On Fri, 2013-10-25 at 10:36 +0900, Toshiyuki Okajima wrote:
systemd |auditd
-------------------------------------------+-----------------------------------
... |
-> audit_receive |...
-> mutex_lock(&audit_cmd_mutex) |-> audit_receive
... -> audit_log_start | -> mutex_lock(&audit_cmd_mutex)

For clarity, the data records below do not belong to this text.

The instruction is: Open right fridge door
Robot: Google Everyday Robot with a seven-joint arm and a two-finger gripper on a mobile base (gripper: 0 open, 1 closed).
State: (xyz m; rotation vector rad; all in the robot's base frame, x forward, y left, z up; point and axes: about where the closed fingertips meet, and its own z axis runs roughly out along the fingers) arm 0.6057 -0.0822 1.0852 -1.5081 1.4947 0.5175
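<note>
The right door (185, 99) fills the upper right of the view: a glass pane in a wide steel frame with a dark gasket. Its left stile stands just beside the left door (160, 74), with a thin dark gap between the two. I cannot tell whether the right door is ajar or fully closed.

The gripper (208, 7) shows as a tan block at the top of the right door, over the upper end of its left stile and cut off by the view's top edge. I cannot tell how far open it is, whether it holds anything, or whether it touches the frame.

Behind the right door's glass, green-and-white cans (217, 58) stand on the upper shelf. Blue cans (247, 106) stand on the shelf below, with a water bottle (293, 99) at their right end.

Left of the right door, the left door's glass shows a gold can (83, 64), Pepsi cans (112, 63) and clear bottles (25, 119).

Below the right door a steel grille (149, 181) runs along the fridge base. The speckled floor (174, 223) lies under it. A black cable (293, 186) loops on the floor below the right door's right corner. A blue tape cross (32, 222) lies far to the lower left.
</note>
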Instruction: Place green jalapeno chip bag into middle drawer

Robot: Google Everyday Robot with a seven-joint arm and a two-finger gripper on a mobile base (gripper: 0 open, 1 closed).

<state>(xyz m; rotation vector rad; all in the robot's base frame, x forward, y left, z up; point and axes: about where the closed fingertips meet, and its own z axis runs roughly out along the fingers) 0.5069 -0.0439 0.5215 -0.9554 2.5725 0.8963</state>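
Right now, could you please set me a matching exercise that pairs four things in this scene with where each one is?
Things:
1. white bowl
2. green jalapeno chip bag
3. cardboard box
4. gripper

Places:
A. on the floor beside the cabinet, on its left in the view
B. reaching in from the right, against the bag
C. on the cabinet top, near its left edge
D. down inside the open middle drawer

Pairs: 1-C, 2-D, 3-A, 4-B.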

-> wait_for_auditd | // wait for systemd
-> schedule_timeout(60*HZ) |
Ugggh, definitely a problem. Adding a similar hack to systemd really
does not seem like an acceptable answer. It seems to me that in
audit_receive_msg()
case AUDIT_USER:
case AUDIT_FIRST_USER_MSG ... AUDIT_LAST_USER_MSG:
case AUDIT_FIRST_USER_MSG2 ... AUDIT_LAST_USER_MSG2:
we do not need to hold the audit_cmd_mutex. So a quick and dirty patch
should be to just drop the mutex there (and we need to verify there
aren't issues running the audit_filter_user() without the lock). That
will take care of systemd and anything USING audit. It still means that
you could race with something configuring audit and auditd shutting
down. Seems like a good quick and dirty 'fix' while we work on a better
fix...
To take care of that I think maybe we could drop the cmd_mutex every
time we call audit_log_start. That's not necessarily going to be
pretty. Maybe make a new switch at the top of the function which knows
which operations we are going to have to allocate an audit_buffer. Drop
the lock, allocate the buffer, then retake the lock to finish running
audit_receive_msg()....
Maybe that second option isn't so hard and we can go directly after that
instead of just dealing with userspace audit messages?
Thoughts?